◆ **PROBLEM TO SOLVE**:
Make an exact copy of the lines starting at the top of the listing below and ending at the line that contains "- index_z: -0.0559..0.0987", inclusive.

*** DATASET EXCERPT

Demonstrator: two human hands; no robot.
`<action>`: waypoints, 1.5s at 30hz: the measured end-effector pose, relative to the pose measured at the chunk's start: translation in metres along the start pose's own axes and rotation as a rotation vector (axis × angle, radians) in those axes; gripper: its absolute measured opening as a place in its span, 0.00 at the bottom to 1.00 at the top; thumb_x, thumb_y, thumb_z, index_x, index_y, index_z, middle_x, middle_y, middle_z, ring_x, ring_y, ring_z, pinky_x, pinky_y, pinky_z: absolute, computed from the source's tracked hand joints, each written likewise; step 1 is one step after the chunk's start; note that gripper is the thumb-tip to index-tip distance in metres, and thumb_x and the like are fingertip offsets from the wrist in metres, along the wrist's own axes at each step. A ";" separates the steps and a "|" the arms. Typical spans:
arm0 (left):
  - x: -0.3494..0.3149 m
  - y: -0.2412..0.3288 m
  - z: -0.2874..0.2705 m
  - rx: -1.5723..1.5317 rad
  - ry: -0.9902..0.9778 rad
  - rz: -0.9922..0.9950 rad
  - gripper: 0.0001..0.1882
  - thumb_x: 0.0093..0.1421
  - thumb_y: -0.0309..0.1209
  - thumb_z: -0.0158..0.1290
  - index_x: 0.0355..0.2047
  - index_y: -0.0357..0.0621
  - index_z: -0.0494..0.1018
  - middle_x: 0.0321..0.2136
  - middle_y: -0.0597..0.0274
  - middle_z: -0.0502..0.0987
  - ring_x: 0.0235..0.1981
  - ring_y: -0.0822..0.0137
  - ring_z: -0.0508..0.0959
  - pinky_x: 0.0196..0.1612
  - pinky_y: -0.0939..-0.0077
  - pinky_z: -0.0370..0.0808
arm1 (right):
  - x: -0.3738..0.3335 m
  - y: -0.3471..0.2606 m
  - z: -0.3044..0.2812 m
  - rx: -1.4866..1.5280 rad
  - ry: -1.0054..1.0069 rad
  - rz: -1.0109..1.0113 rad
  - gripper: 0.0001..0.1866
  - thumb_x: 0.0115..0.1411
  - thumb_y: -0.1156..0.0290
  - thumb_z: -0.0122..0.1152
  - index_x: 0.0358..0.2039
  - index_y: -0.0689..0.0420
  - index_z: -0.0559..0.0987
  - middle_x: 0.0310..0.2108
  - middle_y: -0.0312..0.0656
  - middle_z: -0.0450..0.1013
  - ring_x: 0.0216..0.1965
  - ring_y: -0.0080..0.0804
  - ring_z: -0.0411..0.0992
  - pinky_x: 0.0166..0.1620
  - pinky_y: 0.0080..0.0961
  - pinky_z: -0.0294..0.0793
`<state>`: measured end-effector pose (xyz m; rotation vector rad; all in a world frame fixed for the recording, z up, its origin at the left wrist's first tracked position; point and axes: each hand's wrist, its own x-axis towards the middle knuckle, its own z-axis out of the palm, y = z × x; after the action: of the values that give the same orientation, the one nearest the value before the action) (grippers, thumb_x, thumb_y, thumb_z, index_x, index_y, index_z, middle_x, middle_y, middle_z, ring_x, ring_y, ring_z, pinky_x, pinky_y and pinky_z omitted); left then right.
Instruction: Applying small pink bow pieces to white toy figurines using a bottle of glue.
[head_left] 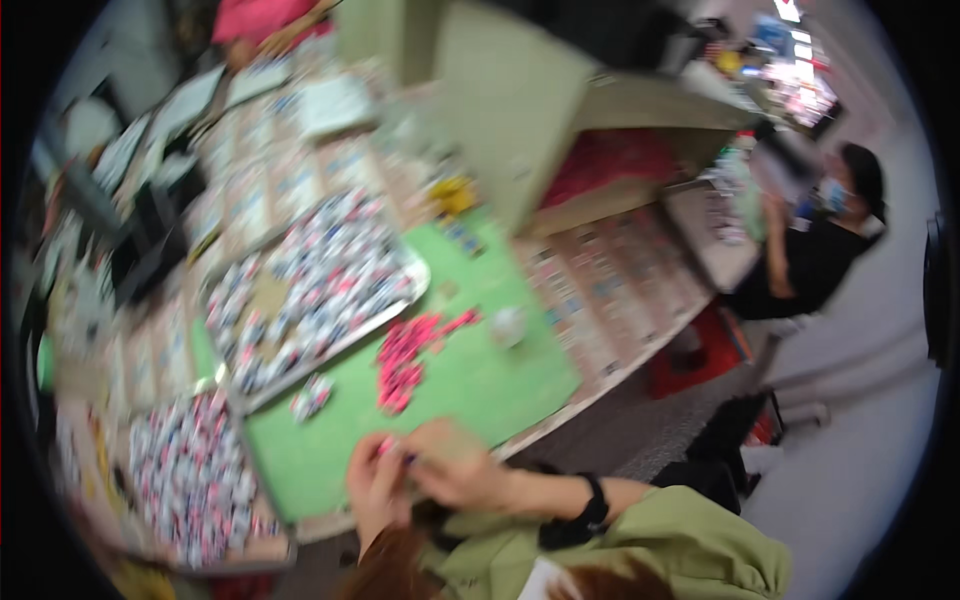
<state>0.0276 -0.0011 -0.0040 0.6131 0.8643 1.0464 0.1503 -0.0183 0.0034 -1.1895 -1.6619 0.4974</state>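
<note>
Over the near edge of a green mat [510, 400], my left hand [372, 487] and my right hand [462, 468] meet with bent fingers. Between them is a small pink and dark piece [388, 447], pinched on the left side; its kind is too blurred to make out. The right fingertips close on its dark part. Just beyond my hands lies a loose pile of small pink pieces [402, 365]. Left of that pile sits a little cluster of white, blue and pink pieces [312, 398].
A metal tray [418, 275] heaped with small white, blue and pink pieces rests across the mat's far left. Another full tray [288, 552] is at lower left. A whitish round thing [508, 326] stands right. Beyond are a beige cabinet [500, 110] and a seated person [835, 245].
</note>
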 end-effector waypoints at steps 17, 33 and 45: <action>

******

◆ **TASK RESPONSE**:
Demonstrator: two human hands; no robot.
`<action>`: waypoints, 1.5s at 30hz: the measured end-effector pose, relative to the pose measured at the chunk's start: translation in metres along the start pose's own axes and rotation as a rotation vector (axis × angle, radians) in those axes; gripper: its absolute measured opening as a place in its span, 0.00 at the bottom to 1.00 at the top; thumb_x, thumb_y, thumb_z, index_x, index_y, index_z, middle_x, middle_y, middle_z, ring_x, ring_y, ring_z, pinky_x, pinky_y, pinky_z: absolute, computed from the source's tracked hand joints, each written likewise; step 1 is one step after the chunk's start; note that gripper is the thumb-tip to index-tip distance in metres, and thumb_x and the like are fingertip offsets from the wrist in metres, along the wrist's own axes at each step. A ";" separates the steps and a "|" the arms. Typical spans:
arm0 (left):
  - x: -0.3494..0.3149 m
  - y: -0.2412..0.3288 m
  - z: -0.2874..0.2705 m
  - rx: -1.5723..1.5317 rad
  - ry: -0.9902..0.9778 rad
  - rz: -0.9922..0.9950 rad
  - gripper: 0.0001..0.1882
  - thumb_x: 0.0093..0.1421
  - thumb_y: -0.0309..0.1209
  - thumb_z: -0.0158..0.1290
  - index_x: 0.0355..0.2047
  - index_y: -0.0357..0.0621
  - index_z: -0.0494..0.1018
  - middle_x: 0.0321..0.2136
  - middle_y: -0.0597..0.0274
  - middle_z: -0.0502..0.0987
  - ring_x: 0.0235..0.1981
  - ring_y: -0.0822..0.0137
  - ring_z: -0.0508..0.0959
  - pinky_x: 0.0196..0.1612
  - pinky_y: -0.0939..-0.0077
  - pinky_z: -0.0370..0.0808
arm1 (right):
  - x: -0.3738..0.3335 m
  - y: -0.3471..0.2606 m
  - z: -0.3044..0.2812 m
  - rx: -1.4866..1.5280 rad
  - ry: -1.0054..1.0069 rad
  - rz: -1.0109..1.0113 rad
  - gripper: 0.0001..0.1866
  - thumb_x: 0.0115..0.1411
  - thumb_y: -0.1156..0.0290
  - thumb_z: -0.0122..0.1152
  - index_x: 0.0358..0.2039
  - index_y: -0.0689..0.0420
  - index_z: -0.0559..0.0987

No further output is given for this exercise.